Annual Rebalance Addresses Significant Drift
The simple, diversified portfolio of exchange-traded funds (ETFs), which has run in various iterations since 2013, is rebalanced annually, typically at the start of the UK tax year. This timing allows investors to use new individual savings account (ISA) or pension allowances to adjust their holdings efficiently. The ISA allowance for the 2026/27 tax year remains at £20,000, though notable changes are on the horizon: from April 2027, the Cash ISA limit will fall to £12,000 for those under 65.
Such a pronounced difference in returns across assets has caused the portfolio’s weightings to drift substantially from their target 10% allocations. In the tracked model, gold and emerging markets are each around two percentage points overweight, while most other holdings are roughly one percentage point underweight. Although the portfolio’s rule is typically to avoid minor rebalancing to curb trading costs, the scale of this year’s imbalance necessitates a full reset back to the target weights for all ten positions.
Strategic Shift: Swapping Bonds for Inflation Protection
The most notable change in this year’s reset is a strategic pivot within the fixed-income portion of the portfolio. The team is replacing its holding in the iShares $ Treasury Bond 3-7 Years GBP Hedged ETF with the iShares $ TIPS 0-5 GBP Hedged ETF. This switch from conventional short-to-medium dated US government bonds to US Treasury Inflation-Protected Securities (TIPS) reflects a shifting assessment of the economic landscape.

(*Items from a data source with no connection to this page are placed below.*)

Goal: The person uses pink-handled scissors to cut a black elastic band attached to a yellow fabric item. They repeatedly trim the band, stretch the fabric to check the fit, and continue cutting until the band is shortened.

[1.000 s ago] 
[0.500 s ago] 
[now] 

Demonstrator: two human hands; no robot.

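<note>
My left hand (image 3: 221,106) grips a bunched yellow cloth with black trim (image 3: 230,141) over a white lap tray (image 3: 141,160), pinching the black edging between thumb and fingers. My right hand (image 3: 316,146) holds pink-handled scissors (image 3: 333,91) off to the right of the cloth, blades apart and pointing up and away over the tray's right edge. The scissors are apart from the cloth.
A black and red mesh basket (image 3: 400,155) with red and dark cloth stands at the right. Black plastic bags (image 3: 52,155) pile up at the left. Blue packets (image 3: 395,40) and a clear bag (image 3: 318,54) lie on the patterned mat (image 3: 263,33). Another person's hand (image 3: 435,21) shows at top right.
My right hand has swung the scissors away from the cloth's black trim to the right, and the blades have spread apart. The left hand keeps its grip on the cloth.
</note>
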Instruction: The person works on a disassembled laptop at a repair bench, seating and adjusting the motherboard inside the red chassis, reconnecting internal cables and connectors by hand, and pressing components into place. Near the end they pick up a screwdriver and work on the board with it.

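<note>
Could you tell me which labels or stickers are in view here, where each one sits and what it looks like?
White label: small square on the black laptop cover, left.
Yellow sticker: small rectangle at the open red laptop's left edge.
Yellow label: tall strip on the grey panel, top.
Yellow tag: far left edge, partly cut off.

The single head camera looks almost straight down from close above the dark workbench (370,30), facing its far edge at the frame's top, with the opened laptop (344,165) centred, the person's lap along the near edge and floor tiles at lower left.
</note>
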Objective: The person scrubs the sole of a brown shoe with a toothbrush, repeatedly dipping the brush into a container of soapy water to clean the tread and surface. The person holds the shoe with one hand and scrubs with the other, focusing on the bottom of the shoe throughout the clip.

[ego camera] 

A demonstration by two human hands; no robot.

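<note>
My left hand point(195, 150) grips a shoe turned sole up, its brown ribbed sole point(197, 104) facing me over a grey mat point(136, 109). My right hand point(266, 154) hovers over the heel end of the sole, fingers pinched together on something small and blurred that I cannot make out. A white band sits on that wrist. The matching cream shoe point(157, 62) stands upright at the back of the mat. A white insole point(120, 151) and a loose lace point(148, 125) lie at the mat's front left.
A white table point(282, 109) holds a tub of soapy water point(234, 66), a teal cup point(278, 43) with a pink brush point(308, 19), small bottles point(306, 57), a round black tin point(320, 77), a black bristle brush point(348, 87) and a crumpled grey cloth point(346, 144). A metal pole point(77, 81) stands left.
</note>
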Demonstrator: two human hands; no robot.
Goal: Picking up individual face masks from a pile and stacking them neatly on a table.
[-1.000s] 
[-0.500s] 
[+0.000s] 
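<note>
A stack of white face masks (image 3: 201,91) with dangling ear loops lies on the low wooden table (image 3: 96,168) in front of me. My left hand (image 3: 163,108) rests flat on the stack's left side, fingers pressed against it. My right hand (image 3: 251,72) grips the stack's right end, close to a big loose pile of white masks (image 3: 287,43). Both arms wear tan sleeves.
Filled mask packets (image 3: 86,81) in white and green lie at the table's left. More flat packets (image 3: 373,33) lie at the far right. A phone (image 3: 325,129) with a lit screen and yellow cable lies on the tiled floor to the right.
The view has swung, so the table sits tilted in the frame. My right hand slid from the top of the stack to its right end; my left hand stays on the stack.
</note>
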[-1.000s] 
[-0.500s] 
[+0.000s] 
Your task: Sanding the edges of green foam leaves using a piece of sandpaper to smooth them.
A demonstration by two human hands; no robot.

The original thesis for holding shorter-dated bonds was predicated on expectations of significant interest rate cuts. However, that prospect is now seen to be receding, with the Bank of England and other major central banks expected to take a more cautious approach to monetary policy. Concurrently, the risk of resurgent inflation is judged to be rising. While the UK’s Consumer Prices Index is forecast by the Bank of England and the Office for Budget Responsibility to trend down towards 2% by the end of 2026, other forecasts paint a more concerning picture.

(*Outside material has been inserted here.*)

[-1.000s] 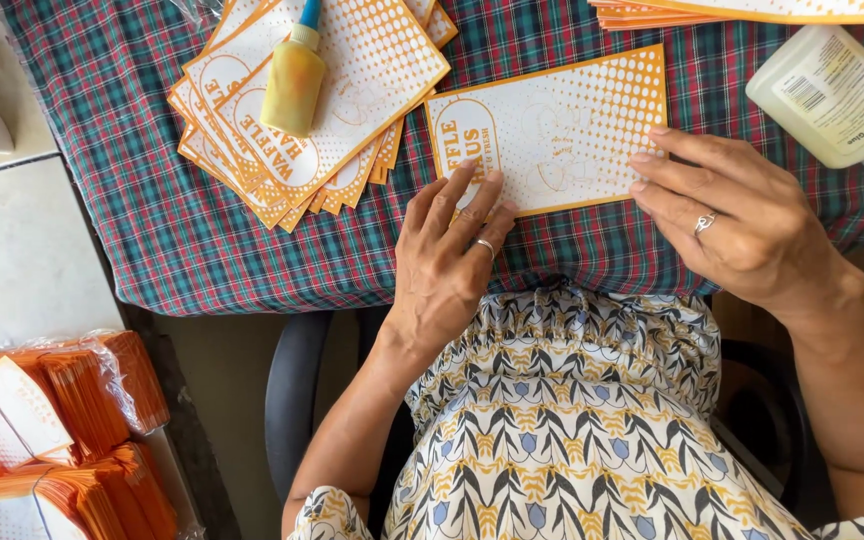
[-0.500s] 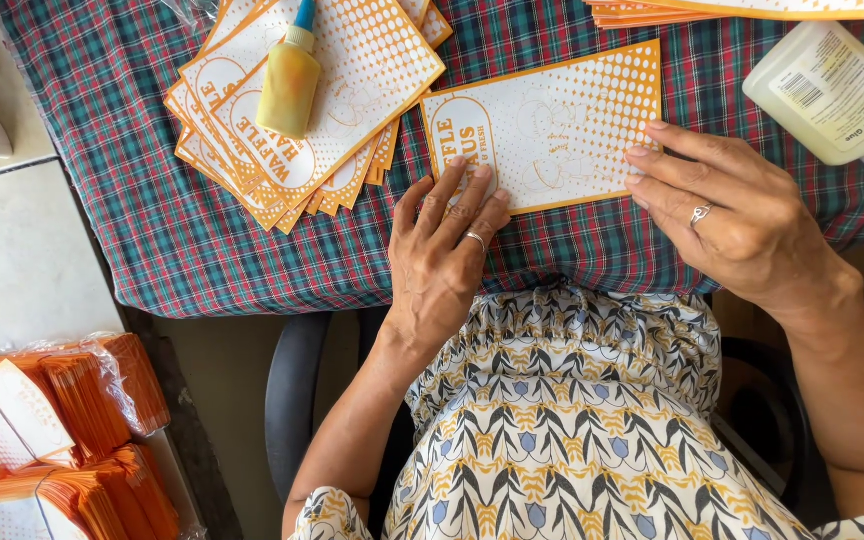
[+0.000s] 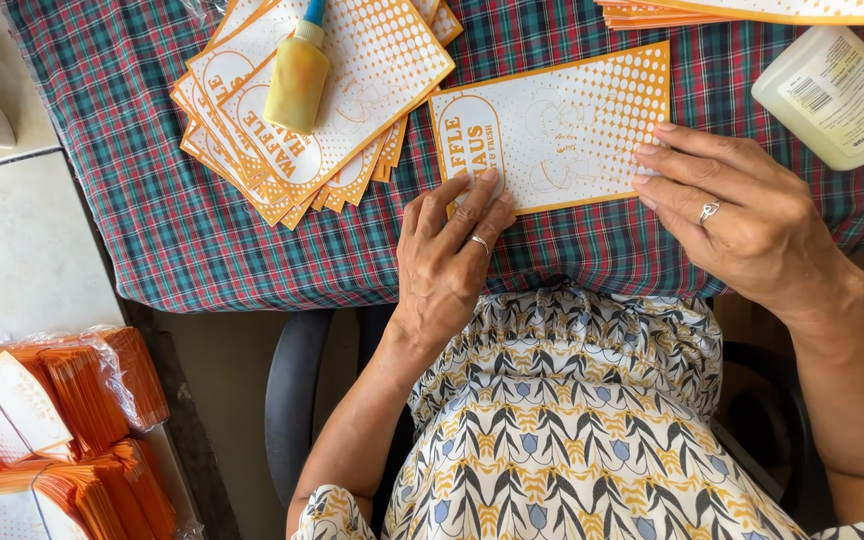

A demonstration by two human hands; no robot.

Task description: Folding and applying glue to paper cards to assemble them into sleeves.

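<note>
One flat orange-and-white paper sheet [image 3: 562, 125] lies on the plaid tabletop [image 3: 152, 230], just right of the fanned stack of like sheets [image 3: 322, 110]. It looks light, thin and easily creased, best pinned or lifted by its edges. The left hand [image 3: 447, 260] presses its near-left corner with flat fingertips; the right hand [image 3: 742, 215] presses its right edge; neither grip is clenched. Two glue bottles: a small yellow one [image 3: 297, 80] on the stack, a larger pale one [image 3: 837, 90] beyond the sheet's right end.

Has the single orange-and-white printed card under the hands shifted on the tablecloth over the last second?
No. The card lies as before against the plaid tablecloth and the small yellow glue bottle.
</note>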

The Organisation for Economic Co-operation and Development warned in March 2026 that it expects UK inflation to average 4% for the year, a sharp upgrade from a prior 2.5% forecast. KPMG UK has projected headline inflation could peak at 3.6% in September 2026, driven in part by higher wholesale energy prices linked to Middle East supply disruptions. In this environment, a nominal bond yield of around 4% looks less compelling than the 0.9% real yield offered by short-dated TIPS, which adjust their principal in line with US inflation.
The proceeds from the sold bond ETF will be held temporarily as uninvested cash. The decision to delay immediate redeployment into another growth asset is attributed to a desire to monitor the fragile geopolitical situation, following reports of a tentative US-Iran ceasefire announced in early April 2026 and ongoing regional volatility.
The updated portfolio maintains its ten equally weighted holdings. Alongside the new TIPS position and the cash portion, these are: Invesco US Treas. 0-1 Yrs GBP Hdgd; iShares Physical Gold; Xtrackers S&P 500 Equal Weight; Vanguard FTSE Dev. Europe; Vanguard FTSE Japan; iShares Core MSCI Emerging Markets; Xtrackers FTSE Dev. Europe Real Estate; and the SPDR MSCI World Energy ETF.